§ **Aim of the exercise**
Copying exactly, give the lines in the material below from the one with "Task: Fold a" to the one with "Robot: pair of", ends included, and nothing besides.

§ **Input data**
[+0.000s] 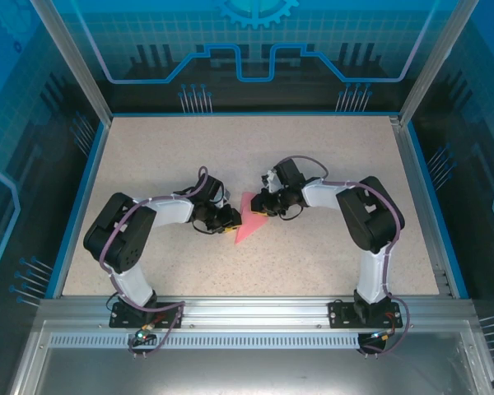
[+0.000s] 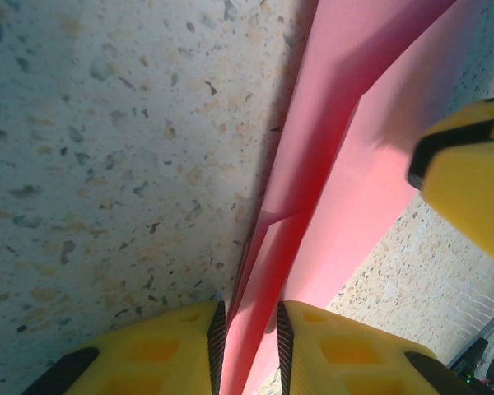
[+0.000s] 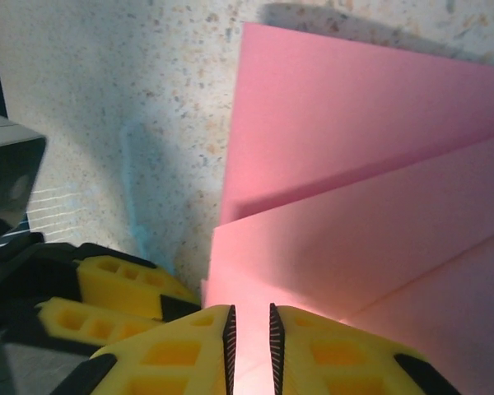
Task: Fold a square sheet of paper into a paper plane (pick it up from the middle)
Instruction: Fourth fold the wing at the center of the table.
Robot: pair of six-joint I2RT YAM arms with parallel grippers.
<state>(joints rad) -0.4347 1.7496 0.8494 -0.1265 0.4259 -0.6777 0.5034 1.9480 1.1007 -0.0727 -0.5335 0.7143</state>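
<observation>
Progress: the pink paper (image 1: 249,220) is already showing several layered folds and is tapering to a point. In my judgement the plane is partly made, with the final creases and wings left to do.
Paper place: lying near the middle of the tabletop (image 1: 329,164), between both arms.
Left gripper (image 2: 249,329): pinching a raised paper edge.
Right gripper (image 3: 251,321): clamping the paper's other side.
Surface: speckled beige, blue-edged.
Room: blue-lit panels (image 1: 255,49) and an aluminium frame (image 1: 230,309) are enclosing it.
</observation>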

§ **Written reply**
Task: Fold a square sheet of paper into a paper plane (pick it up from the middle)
Instruction: Fourth fold the wing at the center of the table.
Robot: pair of six-joint I2RT YAM arms with parallel grippers.

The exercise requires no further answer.